Autore: Vincenzo Tondi della Mura

La relazione prende in considerazione le due sentenze della Corte costituzionale, n. 1 del 2014 e n. 35 del 2017, sui limiti della legislazione elettorale nella forma di governo parlamentare. L’Autore si sofferma non tanto sugli aspetti di illegittimità scrutinati, quanto sulla decifrazione degli spazi lasciati a disposizione del Legislatore al fine di comprendere le linee di sviluppo rimesse alla discrezionalità del Parlamento. All’esito dell’analisi si ritiene che la migliore garanzia di una  conformità a Costituzione della nuova disciplina elettorale derivi soprattutto dalla preliminare assunzione politica e parlamentare di una simile responsabilità.

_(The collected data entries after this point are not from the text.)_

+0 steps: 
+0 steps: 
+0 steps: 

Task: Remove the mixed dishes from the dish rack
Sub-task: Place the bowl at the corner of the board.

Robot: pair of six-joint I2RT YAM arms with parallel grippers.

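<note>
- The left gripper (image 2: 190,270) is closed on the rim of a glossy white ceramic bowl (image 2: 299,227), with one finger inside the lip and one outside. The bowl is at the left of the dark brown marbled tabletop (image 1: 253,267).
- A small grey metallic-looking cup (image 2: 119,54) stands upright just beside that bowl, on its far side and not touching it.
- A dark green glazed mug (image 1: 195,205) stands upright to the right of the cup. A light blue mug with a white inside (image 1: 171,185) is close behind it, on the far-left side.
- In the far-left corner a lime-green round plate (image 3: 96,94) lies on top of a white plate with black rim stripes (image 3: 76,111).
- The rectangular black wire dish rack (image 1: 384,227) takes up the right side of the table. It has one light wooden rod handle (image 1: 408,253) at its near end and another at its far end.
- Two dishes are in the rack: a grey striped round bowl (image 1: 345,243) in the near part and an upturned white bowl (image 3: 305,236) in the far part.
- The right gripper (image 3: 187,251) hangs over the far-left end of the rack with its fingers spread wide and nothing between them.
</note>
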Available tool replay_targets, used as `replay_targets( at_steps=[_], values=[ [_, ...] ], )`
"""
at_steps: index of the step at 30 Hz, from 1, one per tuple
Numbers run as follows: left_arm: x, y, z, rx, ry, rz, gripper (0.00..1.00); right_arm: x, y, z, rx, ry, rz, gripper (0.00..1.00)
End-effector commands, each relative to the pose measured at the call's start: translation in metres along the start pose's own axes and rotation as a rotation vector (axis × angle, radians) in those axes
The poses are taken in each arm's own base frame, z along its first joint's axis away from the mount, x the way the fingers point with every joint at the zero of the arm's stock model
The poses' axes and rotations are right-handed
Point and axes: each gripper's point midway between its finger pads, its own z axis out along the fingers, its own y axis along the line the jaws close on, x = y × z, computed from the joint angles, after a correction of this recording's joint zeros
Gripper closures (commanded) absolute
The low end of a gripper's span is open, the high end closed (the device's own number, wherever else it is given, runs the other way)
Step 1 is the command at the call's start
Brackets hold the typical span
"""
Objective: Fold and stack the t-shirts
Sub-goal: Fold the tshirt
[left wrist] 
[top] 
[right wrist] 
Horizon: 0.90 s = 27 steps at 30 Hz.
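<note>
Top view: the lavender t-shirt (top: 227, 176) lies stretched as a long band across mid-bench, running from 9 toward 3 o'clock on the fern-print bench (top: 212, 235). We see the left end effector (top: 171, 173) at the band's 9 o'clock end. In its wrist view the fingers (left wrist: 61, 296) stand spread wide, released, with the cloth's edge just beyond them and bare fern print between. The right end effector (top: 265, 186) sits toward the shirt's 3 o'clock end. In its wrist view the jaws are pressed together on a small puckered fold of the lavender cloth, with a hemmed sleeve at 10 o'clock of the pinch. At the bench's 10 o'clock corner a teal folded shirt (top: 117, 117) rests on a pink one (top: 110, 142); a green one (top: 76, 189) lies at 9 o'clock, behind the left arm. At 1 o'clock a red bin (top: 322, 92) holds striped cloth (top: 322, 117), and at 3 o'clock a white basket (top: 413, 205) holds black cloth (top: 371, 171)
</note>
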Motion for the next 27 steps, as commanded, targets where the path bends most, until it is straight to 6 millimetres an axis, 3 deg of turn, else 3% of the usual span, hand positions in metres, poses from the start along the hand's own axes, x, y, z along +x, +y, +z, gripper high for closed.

The paper analyzes recent rulings of the Constitutional Court, n. 1 - 2014 and n. 35 - 2017, in the area of electoral law’s limits in parliamentary democracy. The Author focuses on degree of discretion accorded to the legislator. In conclusion, therefore, the result is that the constitutionality of electoral law is dependend on the political and parliamentary responsibility.